**** Source material ****

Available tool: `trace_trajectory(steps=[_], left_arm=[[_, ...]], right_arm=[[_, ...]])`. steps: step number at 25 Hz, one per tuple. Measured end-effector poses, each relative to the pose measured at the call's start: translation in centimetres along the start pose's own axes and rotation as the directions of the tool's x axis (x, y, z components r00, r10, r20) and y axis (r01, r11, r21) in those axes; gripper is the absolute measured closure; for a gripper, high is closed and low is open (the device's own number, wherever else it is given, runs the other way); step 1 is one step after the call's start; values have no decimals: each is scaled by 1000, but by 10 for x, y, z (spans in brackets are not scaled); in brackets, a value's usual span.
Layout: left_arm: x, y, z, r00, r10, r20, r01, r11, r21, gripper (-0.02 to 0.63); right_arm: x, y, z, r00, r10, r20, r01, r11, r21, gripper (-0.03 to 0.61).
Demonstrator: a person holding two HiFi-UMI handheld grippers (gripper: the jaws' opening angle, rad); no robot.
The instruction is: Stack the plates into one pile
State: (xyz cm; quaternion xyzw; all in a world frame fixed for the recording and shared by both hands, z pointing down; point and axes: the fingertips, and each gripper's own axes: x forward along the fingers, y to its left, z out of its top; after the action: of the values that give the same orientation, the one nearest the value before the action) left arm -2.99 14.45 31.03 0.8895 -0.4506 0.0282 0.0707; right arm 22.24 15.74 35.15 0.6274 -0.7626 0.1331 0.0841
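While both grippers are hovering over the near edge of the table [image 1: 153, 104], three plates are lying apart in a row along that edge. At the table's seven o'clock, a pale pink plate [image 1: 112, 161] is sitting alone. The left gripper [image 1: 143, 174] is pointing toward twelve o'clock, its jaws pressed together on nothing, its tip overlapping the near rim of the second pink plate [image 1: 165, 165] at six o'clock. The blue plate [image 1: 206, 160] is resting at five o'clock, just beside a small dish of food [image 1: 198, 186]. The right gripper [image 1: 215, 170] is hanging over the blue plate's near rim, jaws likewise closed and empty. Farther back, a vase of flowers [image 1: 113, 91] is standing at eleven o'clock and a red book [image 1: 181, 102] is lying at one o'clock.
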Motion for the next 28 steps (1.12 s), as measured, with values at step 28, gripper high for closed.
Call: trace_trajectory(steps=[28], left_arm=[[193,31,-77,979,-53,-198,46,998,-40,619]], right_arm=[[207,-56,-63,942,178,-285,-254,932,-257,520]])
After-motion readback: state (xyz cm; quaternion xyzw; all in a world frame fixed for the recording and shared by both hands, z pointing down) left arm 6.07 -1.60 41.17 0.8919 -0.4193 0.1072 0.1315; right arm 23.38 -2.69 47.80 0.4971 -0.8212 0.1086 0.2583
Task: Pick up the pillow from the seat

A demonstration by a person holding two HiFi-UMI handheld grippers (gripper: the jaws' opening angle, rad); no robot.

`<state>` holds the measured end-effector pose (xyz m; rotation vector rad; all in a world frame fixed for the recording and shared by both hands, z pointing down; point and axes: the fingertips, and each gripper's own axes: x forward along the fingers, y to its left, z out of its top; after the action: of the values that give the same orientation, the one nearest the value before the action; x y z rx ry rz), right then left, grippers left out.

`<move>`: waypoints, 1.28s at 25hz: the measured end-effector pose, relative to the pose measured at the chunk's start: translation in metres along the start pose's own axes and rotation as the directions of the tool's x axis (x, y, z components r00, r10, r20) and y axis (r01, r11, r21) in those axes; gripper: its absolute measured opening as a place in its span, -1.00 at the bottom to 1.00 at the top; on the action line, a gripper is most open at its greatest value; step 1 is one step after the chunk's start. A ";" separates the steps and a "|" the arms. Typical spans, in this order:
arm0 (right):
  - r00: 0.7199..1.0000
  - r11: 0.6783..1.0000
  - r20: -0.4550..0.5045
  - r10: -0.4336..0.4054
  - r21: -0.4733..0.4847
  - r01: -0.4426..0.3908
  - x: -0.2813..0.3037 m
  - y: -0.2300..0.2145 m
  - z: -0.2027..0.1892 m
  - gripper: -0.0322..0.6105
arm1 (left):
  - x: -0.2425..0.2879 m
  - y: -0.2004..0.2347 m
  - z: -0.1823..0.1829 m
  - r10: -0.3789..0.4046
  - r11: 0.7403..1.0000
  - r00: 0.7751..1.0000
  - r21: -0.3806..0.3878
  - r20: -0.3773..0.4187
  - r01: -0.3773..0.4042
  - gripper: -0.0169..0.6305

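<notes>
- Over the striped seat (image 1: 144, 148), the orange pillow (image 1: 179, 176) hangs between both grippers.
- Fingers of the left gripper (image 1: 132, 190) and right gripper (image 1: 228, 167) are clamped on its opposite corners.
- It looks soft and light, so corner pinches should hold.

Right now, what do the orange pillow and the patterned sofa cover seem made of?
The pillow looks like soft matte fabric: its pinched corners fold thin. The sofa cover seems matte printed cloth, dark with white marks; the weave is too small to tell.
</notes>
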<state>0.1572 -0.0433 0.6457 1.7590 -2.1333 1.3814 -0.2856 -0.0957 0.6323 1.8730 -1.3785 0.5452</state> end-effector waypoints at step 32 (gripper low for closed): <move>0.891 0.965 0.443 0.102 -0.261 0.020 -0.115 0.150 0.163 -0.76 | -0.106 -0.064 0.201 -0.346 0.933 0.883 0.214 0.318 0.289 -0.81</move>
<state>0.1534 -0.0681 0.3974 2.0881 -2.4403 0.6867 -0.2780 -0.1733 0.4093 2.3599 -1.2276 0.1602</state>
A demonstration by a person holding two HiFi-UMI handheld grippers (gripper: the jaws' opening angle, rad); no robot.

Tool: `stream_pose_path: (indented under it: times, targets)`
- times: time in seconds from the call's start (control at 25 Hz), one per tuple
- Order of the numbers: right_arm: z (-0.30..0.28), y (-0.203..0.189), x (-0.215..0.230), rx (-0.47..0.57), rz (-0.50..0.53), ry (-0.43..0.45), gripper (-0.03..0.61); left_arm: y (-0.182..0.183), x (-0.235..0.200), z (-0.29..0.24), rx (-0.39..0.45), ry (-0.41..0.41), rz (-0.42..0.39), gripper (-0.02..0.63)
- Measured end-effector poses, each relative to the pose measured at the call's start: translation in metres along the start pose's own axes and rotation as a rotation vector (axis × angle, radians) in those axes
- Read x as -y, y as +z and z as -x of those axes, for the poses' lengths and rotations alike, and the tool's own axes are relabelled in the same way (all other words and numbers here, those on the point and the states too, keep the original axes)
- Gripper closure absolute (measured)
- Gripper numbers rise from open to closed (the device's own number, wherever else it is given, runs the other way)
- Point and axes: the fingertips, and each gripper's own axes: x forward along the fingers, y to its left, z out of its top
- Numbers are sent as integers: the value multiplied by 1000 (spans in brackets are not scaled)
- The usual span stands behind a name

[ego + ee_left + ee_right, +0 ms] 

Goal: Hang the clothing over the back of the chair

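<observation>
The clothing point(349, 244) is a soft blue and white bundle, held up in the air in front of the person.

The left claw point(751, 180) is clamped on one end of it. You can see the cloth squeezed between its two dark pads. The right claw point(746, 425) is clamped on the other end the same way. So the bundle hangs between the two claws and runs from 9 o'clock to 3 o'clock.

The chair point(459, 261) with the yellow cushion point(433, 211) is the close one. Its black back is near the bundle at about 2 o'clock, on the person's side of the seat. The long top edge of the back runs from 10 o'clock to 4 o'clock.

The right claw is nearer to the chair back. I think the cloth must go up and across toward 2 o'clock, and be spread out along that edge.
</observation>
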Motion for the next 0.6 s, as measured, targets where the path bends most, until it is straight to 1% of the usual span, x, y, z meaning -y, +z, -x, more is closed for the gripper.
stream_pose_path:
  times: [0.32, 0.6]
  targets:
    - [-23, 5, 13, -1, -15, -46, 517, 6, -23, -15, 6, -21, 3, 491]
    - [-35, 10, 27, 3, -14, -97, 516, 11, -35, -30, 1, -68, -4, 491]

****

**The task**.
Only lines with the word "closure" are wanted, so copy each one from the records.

**Exercise response**.
Available tool: `trace_trajectory(steps=[_], left_arm=[[_, ...]], right_arm=[[_, ...]])`. steps: step number at 25 Hz, one per tuple. Measured end-effector poses, each relative to the pose measured at the call's start: translation in centimetres along the start pose's own axes and rotation as the directions of the tool's x axis (x, y, z components r00, r10, r20) and y axis (r01, r11, r21) in those axes; gripper is the absolute measured closure; for a gripper, high is closed and low is open (the device's own number, wherever else it is given, runs the other way); step 1 is one step after the call's start; values have no decimals: each is scaled by 1000, but by 10 for x, y, z (spans in brackets are not scaled); in brackets, a value's usual span.
- Gripper closure absolute (measured)

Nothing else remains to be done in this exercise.